-- Data excerpts follows --
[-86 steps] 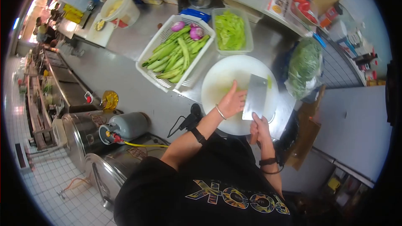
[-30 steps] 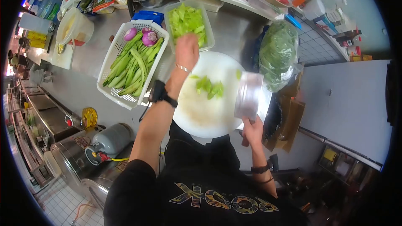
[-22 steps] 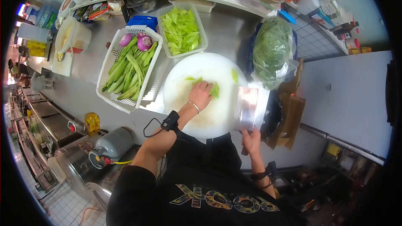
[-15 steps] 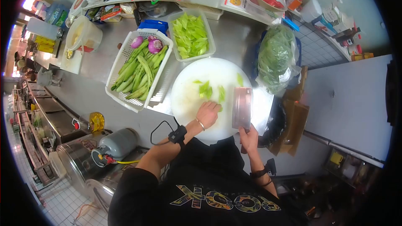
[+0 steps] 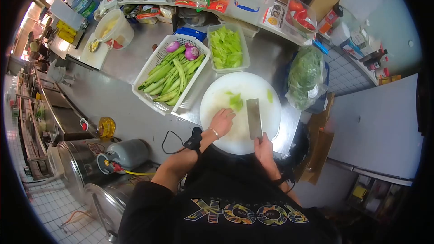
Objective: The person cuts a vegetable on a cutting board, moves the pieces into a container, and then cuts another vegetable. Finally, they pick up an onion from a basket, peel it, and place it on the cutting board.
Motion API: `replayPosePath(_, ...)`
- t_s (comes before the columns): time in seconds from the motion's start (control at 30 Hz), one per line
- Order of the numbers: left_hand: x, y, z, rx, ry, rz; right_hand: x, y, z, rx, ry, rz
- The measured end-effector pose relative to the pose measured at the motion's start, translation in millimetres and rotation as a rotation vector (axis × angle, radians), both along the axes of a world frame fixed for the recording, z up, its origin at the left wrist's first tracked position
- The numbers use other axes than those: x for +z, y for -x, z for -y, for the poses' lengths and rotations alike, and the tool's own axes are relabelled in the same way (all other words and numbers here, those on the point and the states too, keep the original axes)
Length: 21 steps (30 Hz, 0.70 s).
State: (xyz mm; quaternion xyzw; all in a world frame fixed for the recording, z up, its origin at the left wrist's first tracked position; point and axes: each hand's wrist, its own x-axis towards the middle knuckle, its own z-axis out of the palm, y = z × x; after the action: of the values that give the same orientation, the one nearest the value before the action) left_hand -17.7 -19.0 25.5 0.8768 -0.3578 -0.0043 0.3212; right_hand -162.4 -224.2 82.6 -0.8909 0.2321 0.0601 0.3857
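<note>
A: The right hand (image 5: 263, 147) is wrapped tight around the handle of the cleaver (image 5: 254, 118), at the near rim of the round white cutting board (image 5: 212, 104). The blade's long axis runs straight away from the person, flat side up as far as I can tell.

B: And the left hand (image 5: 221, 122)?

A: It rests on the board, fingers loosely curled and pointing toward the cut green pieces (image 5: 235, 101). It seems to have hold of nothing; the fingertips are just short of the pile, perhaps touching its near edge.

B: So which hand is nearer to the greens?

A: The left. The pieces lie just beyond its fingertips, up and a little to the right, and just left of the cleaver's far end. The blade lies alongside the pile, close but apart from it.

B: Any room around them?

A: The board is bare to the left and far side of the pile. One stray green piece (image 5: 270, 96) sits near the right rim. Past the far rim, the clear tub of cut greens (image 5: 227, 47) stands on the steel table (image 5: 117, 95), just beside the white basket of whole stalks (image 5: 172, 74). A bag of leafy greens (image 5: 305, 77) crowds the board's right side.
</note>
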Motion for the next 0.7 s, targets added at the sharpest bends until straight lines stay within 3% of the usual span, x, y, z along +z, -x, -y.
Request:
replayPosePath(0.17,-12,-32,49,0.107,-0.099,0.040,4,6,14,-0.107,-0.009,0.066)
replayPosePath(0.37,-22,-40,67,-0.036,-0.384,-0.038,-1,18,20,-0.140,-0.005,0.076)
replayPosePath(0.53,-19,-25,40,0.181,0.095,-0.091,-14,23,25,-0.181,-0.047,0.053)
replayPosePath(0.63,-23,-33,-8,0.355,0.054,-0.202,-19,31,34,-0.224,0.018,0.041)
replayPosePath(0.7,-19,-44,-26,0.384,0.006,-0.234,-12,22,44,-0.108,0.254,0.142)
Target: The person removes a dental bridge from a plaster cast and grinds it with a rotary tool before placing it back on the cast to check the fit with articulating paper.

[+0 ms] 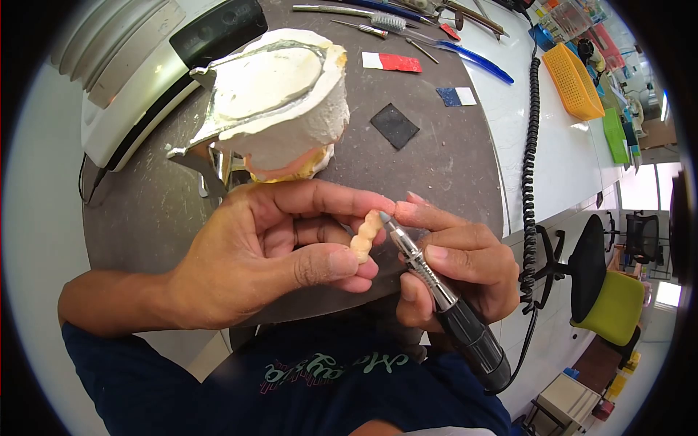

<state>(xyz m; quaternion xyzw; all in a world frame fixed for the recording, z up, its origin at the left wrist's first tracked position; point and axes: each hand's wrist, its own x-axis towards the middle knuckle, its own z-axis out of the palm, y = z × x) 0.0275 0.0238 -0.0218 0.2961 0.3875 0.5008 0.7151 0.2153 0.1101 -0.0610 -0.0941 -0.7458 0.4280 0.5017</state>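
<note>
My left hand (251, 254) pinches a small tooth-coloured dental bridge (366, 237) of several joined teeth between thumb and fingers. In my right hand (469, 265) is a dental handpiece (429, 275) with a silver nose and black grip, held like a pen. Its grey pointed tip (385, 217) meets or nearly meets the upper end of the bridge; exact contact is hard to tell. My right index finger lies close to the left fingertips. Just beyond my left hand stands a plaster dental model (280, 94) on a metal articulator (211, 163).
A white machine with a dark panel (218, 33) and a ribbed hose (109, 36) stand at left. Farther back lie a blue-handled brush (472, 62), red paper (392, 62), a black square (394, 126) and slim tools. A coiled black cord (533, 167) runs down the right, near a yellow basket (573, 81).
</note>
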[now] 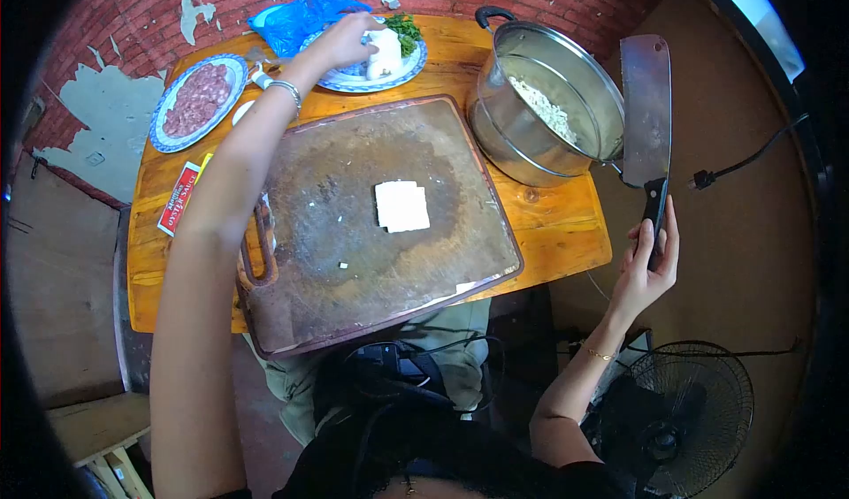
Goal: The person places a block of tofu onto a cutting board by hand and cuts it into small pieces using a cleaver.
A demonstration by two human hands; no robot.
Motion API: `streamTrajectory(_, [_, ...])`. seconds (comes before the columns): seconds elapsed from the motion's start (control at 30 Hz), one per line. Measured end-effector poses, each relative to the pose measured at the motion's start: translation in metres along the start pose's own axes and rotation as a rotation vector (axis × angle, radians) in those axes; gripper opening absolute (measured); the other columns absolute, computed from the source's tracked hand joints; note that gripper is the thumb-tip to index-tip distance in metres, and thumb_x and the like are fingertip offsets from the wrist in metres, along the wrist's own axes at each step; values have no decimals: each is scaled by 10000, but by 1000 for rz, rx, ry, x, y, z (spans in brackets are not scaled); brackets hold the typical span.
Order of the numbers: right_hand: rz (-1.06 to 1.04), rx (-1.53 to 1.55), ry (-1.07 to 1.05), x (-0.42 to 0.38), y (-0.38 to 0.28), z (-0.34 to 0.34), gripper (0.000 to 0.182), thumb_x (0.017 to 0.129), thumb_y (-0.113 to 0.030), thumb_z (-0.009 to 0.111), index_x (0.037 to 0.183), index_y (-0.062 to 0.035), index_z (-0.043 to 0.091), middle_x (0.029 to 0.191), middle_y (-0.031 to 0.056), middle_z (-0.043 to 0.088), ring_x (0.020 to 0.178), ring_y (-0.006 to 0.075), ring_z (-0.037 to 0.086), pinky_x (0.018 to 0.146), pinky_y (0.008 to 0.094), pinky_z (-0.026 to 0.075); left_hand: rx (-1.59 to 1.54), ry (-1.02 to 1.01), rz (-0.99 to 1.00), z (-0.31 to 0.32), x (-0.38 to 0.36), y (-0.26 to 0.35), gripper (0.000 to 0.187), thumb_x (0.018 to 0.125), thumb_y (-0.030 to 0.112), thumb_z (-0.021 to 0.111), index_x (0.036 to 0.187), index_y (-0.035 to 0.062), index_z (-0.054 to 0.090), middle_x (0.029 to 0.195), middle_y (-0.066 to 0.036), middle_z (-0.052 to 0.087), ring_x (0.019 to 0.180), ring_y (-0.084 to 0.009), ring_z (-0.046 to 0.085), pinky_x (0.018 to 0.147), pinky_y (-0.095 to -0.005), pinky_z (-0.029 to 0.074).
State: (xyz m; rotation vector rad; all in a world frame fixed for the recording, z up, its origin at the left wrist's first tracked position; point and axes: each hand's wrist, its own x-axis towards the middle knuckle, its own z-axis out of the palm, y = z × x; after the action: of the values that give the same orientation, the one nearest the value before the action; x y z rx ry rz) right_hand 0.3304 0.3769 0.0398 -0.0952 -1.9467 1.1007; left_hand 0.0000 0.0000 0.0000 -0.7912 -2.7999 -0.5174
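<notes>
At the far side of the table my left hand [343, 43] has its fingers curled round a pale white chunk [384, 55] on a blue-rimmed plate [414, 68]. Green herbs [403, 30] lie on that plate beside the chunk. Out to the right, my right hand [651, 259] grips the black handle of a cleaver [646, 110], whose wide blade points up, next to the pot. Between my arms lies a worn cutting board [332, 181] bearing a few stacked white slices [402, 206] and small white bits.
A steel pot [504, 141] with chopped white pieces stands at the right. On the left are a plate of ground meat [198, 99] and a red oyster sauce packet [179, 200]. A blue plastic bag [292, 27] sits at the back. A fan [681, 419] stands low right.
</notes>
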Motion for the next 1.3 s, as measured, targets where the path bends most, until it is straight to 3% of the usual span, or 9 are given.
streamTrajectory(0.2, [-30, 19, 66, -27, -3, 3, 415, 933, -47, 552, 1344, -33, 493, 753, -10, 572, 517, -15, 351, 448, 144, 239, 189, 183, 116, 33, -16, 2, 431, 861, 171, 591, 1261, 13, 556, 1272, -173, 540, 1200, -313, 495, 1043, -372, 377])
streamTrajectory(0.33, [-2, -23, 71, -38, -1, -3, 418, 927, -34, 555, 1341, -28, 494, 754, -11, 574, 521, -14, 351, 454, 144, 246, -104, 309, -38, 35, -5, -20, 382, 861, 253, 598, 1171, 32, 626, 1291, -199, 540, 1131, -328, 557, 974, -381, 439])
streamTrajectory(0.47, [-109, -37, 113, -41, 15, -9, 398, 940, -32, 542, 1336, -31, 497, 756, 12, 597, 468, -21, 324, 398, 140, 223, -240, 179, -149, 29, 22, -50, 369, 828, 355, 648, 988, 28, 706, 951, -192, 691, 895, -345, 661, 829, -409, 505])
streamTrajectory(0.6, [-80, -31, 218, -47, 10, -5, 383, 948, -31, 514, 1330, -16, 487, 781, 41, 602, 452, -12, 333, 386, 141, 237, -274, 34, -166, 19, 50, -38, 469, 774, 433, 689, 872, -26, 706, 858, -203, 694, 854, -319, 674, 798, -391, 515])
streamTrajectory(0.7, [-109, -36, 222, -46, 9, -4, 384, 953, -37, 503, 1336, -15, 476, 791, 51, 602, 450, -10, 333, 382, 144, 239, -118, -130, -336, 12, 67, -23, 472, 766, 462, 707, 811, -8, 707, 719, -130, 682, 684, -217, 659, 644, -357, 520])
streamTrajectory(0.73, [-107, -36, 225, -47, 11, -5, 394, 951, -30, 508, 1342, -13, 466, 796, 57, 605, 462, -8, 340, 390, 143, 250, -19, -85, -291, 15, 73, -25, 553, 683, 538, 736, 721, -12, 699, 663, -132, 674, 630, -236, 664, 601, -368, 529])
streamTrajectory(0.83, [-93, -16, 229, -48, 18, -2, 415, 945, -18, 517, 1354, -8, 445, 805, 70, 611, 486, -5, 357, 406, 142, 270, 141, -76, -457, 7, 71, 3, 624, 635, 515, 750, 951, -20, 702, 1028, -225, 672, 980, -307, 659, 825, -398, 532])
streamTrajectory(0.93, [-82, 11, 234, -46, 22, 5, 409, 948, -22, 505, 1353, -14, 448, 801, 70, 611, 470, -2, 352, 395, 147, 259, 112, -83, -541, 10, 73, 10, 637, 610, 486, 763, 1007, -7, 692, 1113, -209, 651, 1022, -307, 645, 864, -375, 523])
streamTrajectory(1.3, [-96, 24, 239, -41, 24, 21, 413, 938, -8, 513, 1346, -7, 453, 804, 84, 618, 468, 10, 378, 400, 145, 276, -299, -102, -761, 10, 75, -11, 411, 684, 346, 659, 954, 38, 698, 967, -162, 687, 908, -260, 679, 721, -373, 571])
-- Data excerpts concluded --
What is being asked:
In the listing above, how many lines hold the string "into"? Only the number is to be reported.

Answer space:
2